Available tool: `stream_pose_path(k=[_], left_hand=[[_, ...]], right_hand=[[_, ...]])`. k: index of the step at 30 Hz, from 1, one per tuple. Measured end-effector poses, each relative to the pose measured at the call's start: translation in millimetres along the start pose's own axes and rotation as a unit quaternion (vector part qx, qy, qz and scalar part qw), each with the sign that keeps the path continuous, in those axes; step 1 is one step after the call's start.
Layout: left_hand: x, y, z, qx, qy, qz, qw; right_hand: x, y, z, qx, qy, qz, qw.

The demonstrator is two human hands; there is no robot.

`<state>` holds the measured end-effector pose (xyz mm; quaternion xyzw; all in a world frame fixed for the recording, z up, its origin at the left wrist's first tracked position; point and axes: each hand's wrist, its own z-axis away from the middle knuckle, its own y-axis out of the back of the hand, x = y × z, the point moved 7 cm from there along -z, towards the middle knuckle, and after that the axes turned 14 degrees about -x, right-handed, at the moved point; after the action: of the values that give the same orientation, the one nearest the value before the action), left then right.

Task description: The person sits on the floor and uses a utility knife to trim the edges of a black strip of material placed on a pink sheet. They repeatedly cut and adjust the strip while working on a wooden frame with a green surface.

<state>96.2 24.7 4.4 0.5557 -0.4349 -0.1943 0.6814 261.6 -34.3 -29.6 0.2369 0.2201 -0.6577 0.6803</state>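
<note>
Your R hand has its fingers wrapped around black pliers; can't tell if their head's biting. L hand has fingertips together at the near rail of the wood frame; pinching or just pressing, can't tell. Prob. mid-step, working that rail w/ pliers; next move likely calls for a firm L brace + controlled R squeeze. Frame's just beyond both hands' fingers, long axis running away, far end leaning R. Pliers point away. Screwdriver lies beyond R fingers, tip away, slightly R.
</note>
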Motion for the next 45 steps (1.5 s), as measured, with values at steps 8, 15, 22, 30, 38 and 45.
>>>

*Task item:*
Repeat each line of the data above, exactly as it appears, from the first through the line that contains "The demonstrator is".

*Result:*
Available tool: `stream_pose_path(k=[_], left_hand=[[_, ...]], right_hand=[[_, ...]])`. k: index of the step at 30 Hz, from 1, one per tuple. Measured end-effector poses, each relative to the pose measured at the call's start: translation in millimetres along the start pose's own axes and rotation as a unit quaternion (vector part qx, qy, qz and scalar part qw), each with the sign that keeps the path continuous, in those axes; step 1 is one step after the call's start.
Layout: left_hand: x, y, z, qx, qy, qz, qw; right_hand: x, y, z, qx, qy, qz, qw.

The demonstrator is two human hands; there is no robot.

For this exercise, the work is now complete.